### What you have to do
Copy the first line of the material below and every later line through the line containing "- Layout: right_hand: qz", without any other output.
○ ○ ○
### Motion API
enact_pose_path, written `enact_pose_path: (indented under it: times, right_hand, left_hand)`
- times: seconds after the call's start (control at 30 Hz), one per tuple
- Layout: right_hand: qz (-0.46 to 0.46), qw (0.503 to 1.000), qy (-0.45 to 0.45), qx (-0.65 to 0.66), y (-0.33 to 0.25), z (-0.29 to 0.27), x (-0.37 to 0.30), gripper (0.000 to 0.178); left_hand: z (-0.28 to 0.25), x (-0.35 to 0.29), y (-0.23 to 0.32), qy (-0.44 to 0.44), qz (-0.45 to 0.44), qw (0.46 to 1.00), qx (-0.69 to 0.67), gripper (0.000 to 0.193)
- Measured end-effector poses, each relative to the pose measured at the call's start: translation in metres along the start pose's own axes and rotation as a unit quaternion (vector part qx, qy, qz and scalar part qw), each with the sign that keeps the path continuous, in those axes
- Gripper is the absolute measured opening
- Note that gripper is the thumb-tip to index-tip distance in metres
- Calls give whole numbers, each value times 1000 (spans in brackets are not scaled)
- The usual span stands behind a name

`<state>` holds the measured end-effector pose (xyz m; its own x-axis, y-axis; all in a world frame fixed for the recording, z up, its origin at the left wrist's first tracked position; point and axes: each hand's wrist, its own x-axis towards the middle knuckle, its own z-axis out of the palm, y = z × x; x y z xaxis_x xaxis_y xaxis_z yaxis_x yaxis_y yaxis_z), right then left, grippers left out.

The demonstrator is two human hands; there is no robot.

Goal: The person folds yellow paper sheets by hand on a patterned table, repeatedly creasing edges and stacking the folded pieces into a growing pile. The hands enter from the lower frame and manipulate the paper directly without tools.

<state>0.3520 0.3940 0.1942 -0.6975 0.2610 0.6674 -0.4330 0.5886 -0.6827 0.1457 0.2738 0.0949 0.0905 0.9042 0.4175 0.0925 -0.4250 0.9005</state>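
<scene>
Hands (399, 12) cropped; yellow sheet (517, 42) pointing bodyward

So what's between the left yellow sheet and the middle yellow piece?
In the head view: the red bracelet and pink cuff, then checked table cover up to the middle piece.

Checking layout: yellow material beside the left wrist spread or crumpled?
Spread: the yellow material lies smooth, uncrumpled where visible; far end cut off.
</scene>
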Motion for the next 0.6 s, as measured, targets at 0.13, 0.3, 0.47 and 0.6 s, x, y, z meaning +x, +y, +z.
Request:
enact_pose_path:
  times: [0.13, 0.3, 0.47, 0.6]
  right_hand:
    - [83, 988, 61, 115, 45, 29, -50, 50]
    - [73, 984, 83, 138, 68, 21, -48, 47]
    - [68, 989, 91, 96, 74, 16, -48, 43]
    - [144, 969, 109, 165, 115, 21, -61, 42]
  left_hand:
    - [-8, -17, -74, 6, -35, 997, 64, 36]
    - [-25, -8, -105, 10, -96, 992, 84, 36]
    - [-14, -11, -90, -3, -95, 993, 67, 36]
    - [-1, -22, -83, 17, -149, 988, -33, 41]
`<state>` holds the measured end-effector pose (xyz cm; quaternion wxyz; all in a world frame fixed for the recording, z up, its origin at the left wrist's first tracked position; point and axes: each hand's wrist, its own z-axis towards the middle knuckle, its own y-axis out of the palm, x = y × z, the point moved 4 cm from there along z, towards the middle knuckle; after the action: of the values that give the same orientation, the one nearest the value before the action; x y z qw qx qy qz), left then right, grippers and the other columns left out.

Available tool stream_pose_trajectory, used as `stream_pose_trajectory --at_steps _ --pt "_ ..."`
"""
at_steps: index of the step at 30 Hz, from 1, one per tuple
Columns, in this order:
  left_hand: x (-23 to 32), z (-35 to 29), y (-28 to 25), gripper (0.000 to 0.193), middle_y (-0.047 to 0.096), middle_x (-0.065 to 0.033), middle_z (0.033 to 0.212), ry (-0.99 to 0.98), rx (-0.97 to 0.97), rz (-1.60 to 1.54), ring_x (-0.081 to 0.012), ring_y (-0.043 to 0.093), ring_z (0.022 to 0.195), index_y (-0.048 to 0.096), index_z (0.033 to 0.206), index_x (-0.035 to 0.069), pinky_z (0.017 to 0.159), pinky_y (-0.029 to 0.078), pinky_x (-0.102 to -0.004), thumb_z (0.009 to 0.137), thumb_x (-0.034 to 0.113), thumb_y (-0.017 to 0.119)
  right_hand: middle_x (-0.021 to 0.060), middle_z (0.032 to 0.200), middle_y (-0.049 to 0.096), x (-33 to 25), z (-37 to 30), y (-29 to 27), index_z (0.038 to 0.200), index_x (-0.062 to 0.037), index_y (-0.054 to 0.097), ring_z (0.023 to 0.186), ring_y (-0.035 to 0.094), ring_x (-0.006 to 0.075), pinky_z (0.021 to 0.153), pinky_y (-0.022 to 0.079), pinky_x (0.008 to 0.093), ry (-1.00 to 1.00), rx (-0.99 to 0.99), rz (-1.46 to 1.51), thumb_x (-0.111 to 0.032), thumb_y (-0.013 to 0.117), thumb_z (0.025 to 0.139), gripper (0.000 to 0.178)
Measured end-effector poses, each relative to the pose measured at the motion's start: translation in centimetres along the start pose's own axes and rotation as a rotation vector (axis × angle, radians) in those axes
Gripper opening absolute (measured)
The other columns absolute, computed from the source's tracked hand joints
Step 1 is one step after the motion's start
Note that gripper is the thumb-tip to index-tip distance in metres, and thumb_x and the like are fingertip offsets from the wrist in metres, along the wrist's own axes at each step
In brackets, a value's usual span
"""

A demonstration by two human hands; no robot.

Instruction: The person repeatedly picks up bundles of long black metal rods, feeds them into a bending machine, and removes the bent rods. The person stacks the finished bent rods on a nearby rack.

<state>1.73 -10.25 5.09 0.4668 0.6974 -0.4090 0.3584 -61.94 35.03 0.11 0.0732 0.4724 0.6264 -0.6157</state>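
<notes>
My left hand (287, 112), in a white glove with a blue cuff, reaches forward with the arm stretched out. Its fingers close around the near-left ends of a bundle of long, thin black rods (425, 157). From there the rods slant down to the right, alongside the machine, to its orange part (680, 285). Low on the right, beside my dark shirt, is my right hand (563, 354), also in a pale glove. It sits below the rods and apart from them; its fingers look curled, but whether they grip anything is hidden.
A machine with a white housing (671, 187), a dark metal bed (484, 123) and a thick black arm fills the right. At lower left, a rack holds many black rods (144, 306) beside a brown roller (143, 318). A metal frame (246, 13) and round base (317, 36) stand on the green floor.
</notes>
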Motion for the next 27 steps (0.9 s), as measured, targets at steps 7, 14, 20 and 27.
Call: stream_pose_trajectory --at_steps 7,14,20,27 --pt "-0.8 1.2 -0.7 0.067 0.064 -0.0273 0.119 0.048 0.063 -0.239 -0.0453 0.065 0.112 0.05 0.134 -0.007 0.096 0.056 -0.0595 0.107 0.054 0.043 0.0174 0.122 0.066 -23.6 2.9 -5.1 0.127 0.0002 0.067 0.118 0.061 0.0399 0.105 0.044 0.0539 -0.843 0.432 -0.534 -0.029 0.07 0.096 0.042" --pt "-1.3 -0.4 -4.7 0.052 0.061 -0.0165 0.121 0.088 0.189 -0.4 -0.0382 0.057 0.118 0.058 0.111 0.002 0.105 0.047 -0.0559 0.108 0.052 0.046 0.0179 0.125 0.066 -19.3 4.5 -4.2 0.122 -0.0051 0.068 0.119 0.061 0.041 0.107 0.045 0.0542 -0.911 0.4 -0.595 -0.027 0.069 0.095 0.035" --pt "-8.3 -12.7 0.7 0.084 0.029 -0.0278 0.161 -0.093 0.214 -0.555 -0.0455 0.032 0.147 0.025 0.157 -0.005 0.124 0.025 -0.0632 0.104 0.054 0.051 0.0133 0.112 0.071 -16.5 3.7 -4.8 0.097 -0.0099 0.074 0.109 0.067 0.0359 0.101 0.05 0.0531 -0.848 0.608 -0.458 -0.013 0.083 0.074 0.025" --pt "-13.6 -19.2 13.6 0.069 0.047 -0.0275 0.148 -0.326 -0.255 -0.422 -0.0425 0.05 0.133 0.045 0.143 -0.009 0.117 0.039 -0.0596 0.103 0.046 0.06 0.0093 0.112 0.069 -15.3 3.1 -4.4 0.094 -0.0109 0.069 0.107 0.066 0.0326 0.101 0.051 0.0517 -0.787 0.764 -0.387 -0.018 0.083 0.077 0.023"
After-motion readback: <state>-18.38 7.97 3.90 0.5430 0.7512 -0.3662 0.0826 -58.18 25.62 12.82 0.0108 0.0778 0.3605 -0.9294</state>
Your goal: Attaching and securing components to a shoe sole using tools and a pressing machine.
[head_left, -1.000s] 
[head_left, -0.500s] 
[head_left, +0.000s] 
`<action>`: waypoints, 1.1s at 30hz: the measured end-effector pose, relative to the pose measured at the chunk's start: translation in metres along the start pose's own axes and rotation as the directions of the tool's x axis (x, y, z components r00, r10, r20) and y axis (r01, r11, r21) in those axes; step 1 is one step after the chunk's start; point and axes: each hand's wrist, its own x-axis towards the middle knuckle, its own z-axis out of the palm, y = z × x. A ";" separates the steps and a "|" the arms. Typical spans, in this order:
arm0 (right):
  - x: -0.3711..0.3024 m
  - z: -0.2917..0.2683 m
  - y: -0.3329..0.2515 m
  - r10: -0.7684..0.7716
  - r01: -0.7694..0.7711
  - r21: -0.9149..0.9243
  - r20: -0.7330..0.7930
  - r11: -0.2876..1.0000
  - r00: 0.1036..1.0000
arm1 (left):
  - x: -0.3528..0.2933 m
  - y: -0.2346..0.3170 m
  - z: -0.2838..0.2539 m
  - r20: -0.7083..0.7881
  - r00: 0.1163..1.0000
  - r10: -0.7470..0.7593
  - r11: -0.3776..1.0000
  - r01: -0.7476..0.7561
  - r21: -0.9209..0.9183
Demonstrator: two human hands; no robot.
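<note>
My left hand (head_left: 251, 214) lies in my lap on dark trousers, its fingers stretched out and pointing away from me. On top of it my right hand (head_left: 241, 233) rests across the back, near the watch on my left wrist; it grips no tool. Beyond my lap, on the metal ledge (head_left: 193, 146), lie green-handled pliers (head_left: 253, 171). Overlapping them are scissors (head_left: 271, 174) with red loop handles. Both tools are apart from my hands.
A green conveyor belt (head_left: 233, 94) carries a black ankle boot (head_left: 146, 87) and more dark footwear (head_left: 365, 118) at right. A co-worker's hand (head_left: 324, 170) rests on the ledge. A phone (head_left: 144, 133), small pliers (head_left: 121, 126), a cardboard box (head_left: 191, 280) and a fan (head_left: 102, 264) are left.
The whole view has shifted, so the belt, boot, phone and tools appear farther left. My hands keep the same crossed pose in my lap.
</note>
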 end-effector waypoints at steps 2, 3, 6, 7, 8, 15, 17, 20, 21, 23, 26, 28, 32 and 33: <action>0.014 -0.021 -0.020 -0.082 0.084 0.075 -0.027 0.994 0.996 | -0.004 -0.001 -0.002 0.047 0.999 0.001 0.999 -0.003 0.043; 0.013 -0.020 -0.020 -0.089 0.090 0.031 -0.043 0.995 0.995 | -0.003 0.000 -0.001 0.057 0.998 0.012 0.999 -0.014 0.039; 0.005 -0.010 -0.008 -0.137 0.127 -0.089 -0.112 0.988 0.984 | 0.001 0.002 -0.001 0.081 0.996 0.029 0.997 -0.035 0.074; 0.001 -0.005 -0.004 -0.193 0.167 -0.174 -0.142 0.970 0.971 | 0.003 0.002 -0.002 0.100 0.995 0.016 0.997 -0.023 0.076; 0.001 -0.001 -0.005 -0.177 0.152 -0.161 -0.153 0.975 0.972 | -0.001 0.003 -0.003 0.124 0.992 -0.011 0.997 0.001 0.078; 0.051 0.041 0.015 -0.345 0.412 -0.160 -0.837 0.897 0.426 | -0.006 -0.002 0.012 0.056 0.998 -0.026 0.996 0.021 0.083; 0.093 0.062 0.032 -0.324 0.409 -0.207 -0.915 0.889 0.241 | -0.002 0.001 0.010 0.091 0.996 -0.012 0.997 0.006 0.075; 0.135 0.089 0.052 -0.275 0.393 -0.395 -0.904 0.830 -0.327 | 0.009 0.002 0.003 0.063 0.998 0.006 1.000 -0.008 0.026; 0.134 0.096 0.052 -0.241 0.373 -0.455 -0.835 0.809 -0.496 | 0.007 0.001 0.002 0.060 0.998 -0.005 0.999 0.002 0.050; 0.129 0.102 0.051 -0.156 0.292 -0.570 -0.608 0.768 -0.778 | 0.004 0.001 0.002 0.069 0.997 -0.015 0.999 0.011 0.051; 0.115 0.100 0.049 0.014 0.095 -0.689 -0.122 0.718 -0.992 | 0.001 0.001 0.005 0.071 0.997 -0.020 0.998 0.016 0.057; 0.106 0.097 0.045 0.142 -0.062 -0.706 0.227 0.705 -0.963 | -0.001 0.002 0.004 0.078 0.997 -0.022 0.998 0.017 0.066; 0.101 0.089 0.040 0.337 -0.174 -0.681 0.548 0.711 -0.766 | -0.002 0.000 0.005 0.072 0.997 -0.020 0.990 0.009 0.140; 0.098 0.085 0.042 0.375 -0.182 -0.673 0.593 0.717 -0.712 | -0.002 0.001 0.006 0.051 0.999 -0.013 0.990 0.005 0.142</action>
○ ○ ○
### Response to the exercise
### Motion API
enact_pose_path, written `enact_pose_path: (indented under it: times, right_hand, left_hand)`
- times: seconds after the call's start (control at 30 Hz), one per tuple
- Layout: right_hand: qz (-0.46 to 0.46), qw (0.503 to 1.000), qy (-0.45 to 0.45), qx (-0.65 to 0.66), y (-0.33 to 0.25), z (-0.29 to 0.27), x (-0.37 to 0.30), gripper (0.000 to 0.178); left_hand: z (-0.28 to 0.25), x (-0.35 to 0.29), y (-0.23 to 0.32), qy (-0.44 to 0.44), qz (-0.45 to 0.44), qw (0.46 to 1.00), qx (-0.69 to 0.67), gripper (0.000 to 0.193)

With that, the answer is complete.